Task prompt = Reproduce the listing exactly. Omit pictures.
+ + + + + + +
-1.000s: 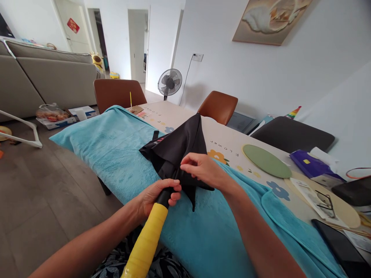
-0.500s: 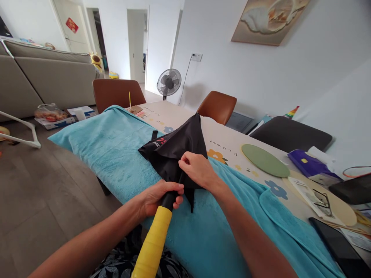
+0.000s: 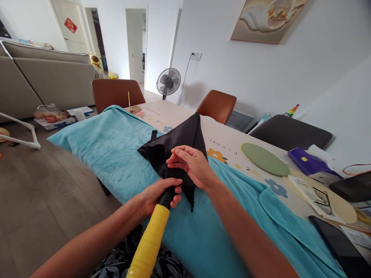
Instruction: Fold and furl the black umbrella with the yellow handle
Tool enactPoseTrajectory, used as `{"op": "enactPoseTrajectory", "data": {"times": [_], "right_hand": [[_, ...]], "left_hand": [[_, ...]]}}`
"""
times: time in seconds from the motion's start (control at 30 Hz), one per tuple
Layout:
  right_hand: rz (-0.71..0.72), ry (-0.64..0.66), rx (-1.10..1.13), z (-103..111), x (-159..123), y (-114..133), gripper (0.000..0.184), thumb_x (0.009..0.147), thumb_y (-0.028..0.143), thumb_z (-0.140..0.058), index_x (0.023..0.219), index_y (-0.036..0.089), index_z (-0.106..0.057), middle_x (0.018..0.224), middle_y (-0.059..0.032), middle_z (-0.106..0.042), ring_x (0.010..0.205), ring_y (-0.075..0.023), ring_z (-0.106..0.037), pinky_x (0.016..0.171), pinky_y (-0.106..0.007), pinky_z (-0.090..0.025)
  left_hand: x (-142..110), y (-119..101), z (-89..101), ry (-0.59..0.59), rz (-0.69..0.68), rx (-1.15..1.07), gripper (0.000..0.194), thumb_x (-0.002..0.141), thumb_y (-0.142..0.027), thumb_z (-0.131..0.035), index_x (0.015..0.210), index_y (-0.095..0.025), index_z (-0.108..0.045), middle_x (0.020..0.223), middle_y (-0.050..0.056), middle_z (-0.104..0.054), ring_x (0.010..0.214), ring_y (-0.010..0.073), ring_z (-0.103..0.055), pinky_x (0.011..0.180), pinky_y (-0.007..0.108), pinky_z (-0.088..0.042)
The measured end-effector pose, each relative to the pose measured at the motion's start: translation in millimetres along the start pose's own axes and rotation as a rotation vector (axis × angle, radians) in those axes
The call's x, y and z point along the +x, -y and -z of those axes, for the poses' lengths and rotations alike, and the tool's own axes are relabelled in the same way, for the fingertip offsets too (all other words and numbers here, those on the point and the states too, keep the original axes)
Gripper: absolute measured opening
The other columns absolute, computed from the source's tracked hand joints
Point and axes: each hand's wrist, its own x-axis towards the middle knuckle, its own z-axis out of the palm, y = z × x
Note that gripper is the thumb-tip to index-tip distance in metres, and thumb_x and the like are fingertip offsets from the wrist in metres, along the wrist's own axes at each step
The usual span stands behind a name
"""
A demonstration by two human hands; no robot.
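I'm standing in somebody's home, a living and dining room: far beyond the left hand (image 3: 156,193) are a greyish sofa (image 3: 55,79) and a yellow plush toy (image 3: 94,60); past the right hand (image 3: 194,166), a flower-printed table (image 3: 224,136), a brown chair (image 3: 216,107) and, higher up, a framed picture (image 3: 269,19); straight ahead, a fan (image 3: 168,82).

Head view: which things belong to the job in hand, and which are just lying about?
Job in hand: yellow-wrapped handle, its black end gripped by the left hand; black fabric, with the right hand over it; probably the blue cloth beneath.

Apparently just lying about: green mat; purple packet; black-screened device.
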Motion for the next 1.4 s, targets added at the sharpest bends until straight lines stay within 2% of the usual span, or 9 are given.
{"op": "enactPoseTrajectory", "data": {"times": [0.23, 0.4, 0.5, 0.7, 0.87, 1.07, 1.23, 1.33, 1.4], "right_hand": [[0.182, -0.385, -0.167, 46.9, 3.9, 28.7, 0.015, 0.072, 0.025, -0.060, 0.083, 0.015, -0.060, 0.071, -0.0020, -0.061, 0.064, -0.0146, -0.063, 0.058, -0.029, -0.055], [0.311, -0.551, -0.248, 61.5, 1.0, 42.3, 0.011, 0.072, 0.022, -0.056, 0.080, 0.016, -0.058, 0.070, -0.0008, -0.059, 0.061, -0.0134, -0.062, 0.052, -0.027, -0.054], [0.364, -0.617, -0.331, 62.3, -3.1, 49.5, 0.011, 0.073, 0.022, -0.055, 0.081, 0.016, -0.058, 0.070, -0.0006, -0.059, 0.059, -0.0121, -0.060, 0.049, -0.025, -0.052], [0.076, -0.320, -0.769, 75.8, -2.5, 41.4, 0.019, 0.074, 0.029, -0.058, 0.087, 0.016, -0.060, 0.079, -0.0055, -0.064, 0.065, -0.0152, -0.061, 0.055, -0.027, -0.048], [-0.031, -0.372, -1.190, 96.5, 6.4, 24.4, 0.023, 0.075, 0.035, -0.056, 0.087, 0.016, -0.061, 0.090, -0.0082, -0.065, 0.079, -0.0188, -0.058, 0.065, -0.029, -0.042], [-0.206, -0.197, -1.107, 112.5, 1.7, 23.7, 0.031, 0.077, 0.044, -0.054, 0.089, 0.017, -0.061, 0.087, -0.0080, -0.064, 0.069, -0.0171, -0.058, 0.057, -0.027, -0.040], [-0.163, -0.380, -1.185, 118.3, 8.9, 14.4, 0.038, 0.076, 0.047, -0.054, 0.096, 0.015, -0.058, 0.087, -0.0099, -0.064, 0.076, -0.0204, -0.059, 0.063, -0.031, -0.043], [-0.010, -0.547, -1.128, 101.0, 15.0, 10.5, 0.027, 0.077, 0.039, -0.053, 0.090, 0.016, -0.058, 0.087, -0.0089, -0.064, 0.077, -0.0196, -0.060, 0.064, -0.030, -0.045], [0.055, -0.482, -0.940, 80.1, 15.8, 9.3, 0.020, 0.079, 0.035, -0.050, 0.083, 0.017, -0.058, 0.079, -0.0068, -0.064, 0.065, -0.0158, -0.061, 0.054, -0.026, -0.046]], "left_hand": [[-4.7, -6.7, 7.1, 0.199, 0.062, -0.327, 0.009, 0.079, -0.018, -0.049, 0.072, -0.013, -0.045, 0.053, -0.004, -0.043, 0.040, 0.0050, -0.043, 0.033, 0.014, -0.036], [-16.6, -9.9, -4.5, 0.454, -0.125, -0.791, 0.013, 0.083, -0.015, -0.044, 0.094, -0.011, -0.042, 0.056, -0.006, -0.045, 0.041, 0.0037, -0.045, 0.033, 0.010, -0.036], [-16.3, -4.4, -9.1, 0.426, -0.126, -0.793, 0.012, 0.082, -0.016, -0.043, 0.094, -0.012, -0.041, 0.053, -0.006, -0.043, 0.041, 0.0050, -0.045, 0.033, 0.011, -0.038], [-10.4, 2.5, -6.7, 0.314, -0.116, -0.747, 0.010, 0.081, -0.017, -0.042, 0.090, -0.012, -0.042, 0.051, -0.007, -0.040, 0.040, 0.0056, -0.043, 0.033, 0.013, -0.036], [-12.0, 0.5, -5.5, 0.274, -0.119, -0.701, 0.008, 0.082, -0.017, -0.040, 0.088, -0.012, -0.043, 0.050, -0.006, -0.039, 0.040, 0.0057, -0.042, 0.033, 0.014, -0.036], [-11.9, 2.8, -2.8, 0.300, -0.127, -0.686, 0.010, 0.083, -0.018, -0.041, 0.089, -0.011, -0.045, 0.052, -0.006, -0.040, 0.042, 0.0058, -0.043, 0.034, 0.014, -0.038], [-10.5, 3.3, -0.9, 0.307, -0.135, -0.658, 0.010, 0.083, -0.017, -0.042, 0.088, -0.009, -0.046, 0.052, -0.006, -0.039, 0.042, 0.0057, -0.043, 0.034, 0.014, -0.037], [-8.3, 3.7, -1.4, 0.258, -0.118, -0.589, 0.009, 0.082, -0.017, -0.043, 0.085, -0.009, -0.047, 0.052, -0.006, -0.039, 0.041, 0.0059, -0.042, 0.034, 0.015, -0.036], [-6.2, 4.2, -1.5, 0.224, -0.077, -0.518, 0.007, 0.082, -0.017, -0.044, 0.081, -0.011, -0.046, 0.052, -0.006, -0.038, 0.040, 0.0061, -0.041, 0.033, 0.016, -0.035]]}}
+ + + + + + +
Reply =
-1.000s: 
-0.500s: 
+0.000s: 
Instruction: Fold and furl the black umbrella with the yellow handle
Tool enactPoseTrajectory, used as `{"op": "enactPoseTrajectory", "data": {"times": [_], "right_hand": [[_, ...]], "left_hand": [[_, ...]]}}`
"""
times: time in seconds from the motion's start (control at 30 Hz), one per tuple
Layout:
  right_hand: rz (-0.71..0.72), ry (-0.64..0.66), rx (-1.10..1.13), z (-103..111), x (-159..123), y (-114..133), gripper (0.000..0.184), thumb_x (0.009..0.147), thumb_y (-0.028..0.143), thumb_z (-0.140..0.058), index_x (0.023..0.219), index_y (-0.036..0.089), index_z (-0.106..0.057), middle_x (0.018..0.224), middle_y (-0.059..0.032), middle_z (-0.106..0.042), ring_x (0.010..0.205), ring_y (-0.075..0.023), ring_z (-0.106..0.037), pinky_x (0.016..0.171), pinky_y (-0.106..0.007), pinky_z (-0.090..0.025)
  left_hand: x (-142..110), y (-119..101), z (-89..101), ry (-0.59..0.59), rz (-0.69..0.68), rx (-1.15..1.07), gripper (0.000..0.194), thumb_x (-0.002..0.141), thumb_y (-0.142..0.027), thumb_z (-0.131..0.035), index_x (0.015..0.210), index_y (-0.095..0.025), index_z (-0.108..0.045), middle_x (0.020..0.223), middle_y (-0.050..0.056), middle_z (-0.104..0.054), ring_x (0.010..0.214), ring_y (-0.010..0.073), ring_z (-0.103..0.055), pinky_x (0.011..0.180), pinky_y (-0.007..0.108), pinky_z (-0.088..0.042)
The measured end-effector pose, each relative to the pose measured at the motion's start: translation in millimetres along the start pose's own axes and rotation as a rotation vector (axis × angle, radians) in those axes
The call's x, y and z point along the +x, -y and -z of those axes, for the poses' lengths and rotations alike, and the tool's own axes are relabelled in the same way, for the fingertip offsets too (all other words and numbers here, those on the point and the states too, keep the original axes)
Gripper: absolute measured opening
The other columns absolute, computed from the source's tracked hand joints
Point and axes: each hand's wrist, its own x-axis towards the middle knuckle, its own z-axis out of the palm, y = z × x
Note that gripper is the thumb-tip to index-tip distance in metres, and thumb_x and the like are fingertip offsets from the wrist in metres, along the wrist's own axes at each step
The usual span stands behind a name
"""
A demonstration by two human hands; no robot.
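I'm standing in somebody's home, a living and dining room: far beyond the left hand (image 3: 156,193) are a greyish sofa (image 3: 55,79) and a yellow plush toy (image 3: 94,60); past the right hand (image 3: 194,166), a flower-printed table (image 3: 224,136), a brown chair (image 3: 216,107) and, higher up, a framed picture (image 3: 269,19); straight ahead, a fan (image 3: 168,82).

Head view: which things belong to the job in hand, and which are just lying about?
Job in hand: yellow-wrapped handle, its black end gripped by the left hand; black fabric, with the right hand over it; probably the blue cloth beneath.

Apparently just lying about: green mat; purple packet; black-screened device.
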Motion for the next 1.4 s, targets added at the sharpest bends until straight lines stay within 2% of the usual span, or 9 are given.
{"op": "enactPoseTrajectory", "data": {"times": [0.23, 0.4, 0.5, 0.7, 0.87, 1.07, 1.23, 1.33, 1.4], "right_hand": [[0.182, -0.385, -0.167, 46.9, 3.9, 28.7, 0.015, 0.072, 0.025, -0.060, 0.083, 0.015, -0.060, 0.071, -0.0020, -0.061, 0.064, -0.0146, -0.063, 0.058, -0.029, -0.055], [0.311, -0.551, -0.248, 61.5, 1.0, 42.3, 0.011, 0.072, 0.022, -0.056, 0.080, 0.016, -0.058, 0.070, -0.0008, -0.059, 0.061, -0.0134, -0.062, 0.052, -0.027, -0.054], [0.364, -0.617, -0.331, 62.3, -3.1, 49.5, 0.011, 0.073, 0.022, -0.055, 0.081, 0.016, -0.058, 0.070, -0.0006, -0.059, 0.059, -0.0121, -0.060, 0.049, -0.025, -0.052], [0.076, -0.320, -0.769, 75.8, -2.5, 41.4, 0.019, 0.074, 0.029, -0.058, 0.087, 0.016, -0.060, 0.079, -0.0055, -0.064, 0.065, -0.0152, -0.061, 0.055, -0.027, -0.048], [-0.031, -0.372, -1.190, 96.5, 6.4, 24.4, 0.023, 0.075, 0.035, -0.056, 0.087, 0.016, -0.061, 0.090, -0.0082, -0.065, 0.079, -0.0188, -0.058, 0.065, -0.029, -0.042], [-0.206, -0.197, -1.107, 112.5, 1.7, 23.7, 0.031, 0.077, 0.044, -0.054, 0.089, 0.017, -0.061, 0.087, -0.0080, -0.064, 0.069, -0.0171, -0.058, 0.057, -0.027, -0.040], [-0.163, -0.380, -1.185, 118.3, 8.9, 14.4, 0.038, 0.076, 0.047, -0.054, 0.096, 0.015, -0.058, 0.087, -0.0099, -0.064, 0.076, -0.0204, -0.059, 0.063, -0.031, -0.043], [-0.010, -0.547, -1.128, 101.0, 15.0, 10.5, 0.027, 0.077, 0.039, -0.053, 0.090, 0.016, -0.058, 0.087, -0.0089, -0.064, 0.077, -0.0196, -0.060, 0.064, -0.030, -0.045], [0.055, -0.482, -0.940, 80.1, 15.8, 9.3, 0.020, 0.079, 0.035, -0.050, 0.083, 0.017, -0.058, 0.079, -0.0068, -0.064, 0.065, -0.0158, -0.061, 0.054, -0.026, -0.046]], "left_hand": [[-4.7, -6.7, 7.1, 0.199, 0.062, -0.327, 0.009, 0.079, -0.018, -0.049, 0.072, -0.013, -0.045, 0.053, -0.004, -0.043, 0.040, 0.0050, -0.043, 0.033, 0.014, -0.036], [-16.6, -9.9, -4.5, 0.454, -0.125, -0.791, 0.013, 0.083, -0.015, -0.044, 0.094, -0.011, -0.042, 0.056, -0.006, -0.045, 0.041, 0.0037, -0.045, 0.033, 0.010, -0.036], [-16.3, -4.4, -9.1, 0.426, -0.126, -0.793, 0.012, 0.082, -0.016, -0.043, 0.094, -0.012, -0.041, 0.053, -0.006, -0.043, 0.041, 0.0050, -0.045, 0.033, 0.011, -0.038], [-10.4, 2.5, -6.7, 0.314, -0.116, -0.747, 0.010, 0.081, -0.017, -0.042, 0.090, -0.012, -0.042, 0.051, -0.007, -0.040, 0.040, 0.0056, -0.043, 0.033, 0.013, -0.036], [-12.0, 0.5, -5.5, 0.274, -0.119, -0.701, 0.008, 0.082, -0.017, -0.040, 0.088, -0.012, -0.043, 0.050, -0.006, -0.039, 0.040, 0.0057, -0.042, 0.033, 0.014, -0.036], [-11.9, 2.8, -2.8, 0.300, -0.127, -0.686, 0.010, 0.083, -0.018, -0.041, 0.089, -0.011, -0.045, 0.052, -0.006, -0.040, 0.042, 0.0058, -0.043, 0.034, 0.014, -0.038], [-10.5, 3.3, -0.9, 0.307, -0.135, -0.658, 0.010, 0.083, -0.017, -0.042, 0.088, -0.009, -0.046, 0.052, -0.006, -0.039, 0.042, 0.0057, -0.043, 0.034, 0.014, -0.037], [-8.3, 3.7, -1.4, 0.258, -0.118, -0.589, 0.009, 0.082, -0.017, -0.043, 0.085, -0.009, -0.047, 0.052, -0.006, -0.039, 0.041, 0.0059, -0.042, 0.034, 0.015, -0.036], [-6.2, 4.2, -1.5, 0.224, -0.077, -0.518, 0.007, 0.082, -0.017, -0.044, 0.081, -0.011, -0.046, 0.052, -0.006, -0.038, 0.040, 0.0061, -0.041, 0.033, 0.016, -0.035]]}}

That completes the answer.